### Description of the task
What you return must be every line below that includes the word "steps".

### Recorded data
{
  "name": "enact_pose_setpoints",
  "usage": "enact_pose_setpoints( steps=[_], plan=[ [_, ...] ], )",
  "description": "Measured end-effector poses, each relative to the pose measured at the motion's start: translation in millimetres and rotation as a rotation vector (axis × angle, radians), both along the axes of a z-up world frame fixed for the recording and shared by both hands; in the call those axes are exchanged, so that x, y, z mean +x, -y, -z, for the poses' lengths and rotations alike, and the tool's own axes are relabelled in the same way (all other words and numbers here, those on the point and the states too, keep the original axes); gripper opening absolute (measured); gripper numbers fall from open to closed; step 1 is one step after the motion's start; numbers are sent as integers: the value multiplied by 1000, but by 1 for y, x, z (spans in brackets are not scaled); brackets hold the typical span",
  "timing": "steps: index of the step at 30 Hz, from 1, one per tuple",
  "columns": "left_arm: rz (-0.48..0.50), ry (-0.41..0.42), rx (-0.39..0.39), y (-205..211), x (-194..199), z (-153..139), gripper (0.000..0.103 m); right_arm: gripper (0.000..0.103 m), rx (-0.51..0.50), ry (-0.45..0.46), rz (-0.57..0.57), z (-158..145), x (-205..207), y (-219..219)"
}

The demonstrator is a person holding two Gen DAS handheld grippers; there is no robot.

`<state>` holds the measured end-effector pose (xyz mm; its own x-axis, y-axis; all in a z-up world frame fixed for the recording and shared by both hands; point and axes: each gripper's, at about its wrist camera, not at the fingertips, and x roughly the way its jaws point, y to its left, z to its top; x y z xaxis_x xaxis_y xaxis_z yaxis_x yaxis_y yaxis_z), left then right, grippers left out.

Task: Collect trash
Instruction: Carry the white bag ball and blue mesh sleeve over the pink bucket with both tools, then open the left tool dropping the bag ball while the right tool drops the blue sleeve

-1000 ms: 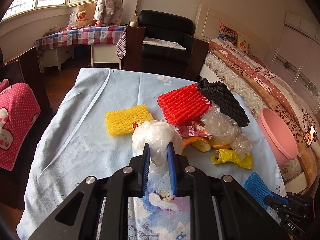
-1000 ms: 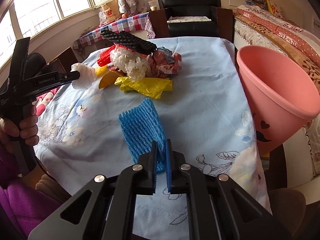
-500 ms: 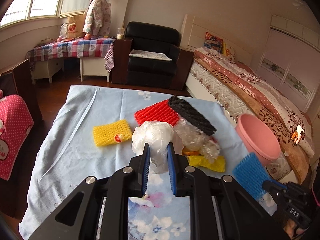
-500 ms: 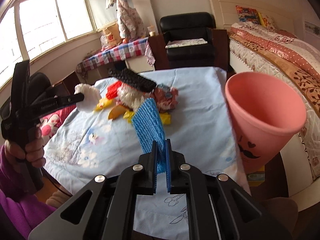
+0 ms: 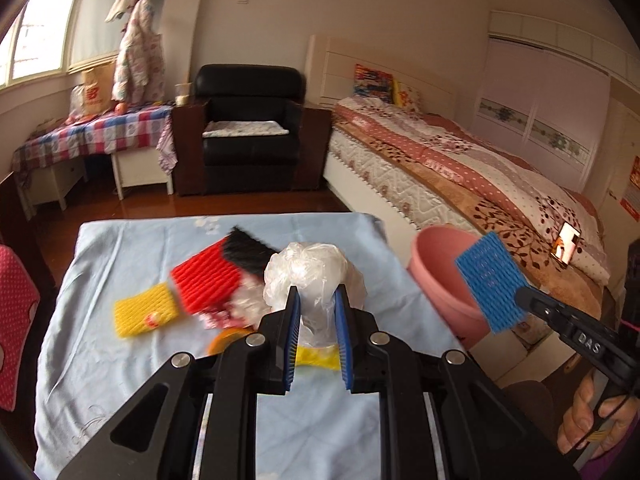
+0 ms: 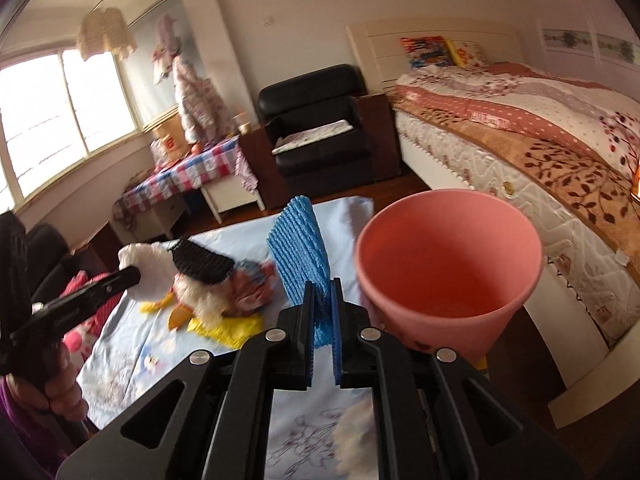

### Result below
  "usage": "enact_pose_setpoints( steps=[_], plan=[ [_, ...] ], )",
  "timing": "steps: index of the step at 30 Hz, from 1, one per tuple",

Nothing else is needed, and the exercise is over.